Task goal
Every line of the material below, from the top through the line with "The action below", should be reproduced exactly.
********************
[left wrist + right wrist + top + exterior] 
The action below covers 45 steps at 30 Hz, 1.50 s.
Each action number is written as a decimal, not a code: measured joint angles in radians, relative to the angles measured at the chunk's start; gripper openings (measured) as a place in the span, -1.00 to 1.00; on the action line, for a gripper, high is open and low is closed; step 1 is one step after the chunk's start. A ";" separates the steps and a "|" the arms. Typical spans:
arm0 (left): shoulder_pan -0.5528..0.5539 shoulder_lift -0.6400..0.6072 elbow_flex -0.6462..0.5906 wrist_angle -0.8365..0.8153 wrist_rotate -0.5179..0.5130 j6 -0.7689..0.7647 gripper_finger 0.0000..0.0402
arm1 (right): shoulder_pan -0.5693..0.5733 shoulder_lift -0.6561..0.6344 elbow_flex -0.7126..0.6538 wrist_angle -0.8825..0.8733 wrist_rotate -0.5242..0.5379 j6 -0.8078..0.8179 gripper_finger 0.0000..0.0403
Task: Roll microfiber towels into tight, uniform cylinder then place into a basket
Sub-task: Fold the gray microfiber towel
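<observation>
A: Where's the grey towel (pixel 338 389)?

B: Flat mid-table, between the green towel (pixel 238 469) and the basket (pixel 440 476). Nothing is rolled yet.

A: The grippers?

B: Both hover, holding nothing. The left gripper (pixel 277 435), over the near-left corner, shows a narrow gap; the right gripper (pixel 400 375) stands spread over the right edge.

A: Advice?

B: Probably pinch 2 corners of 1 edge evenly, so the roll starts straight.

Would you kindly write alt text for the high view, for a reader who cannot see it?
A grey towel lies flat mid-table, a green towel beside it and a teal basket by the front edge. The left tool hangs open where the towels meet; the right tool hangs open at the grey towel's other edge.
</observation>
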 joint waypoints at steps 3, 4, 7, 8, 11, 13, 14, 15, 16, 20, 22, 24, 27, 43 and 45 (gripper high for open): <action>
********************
Exercise response
[left wrist + right wrist + top + exterior] 
The action below covers 45 steps at 30 Hz, 1.50 s.

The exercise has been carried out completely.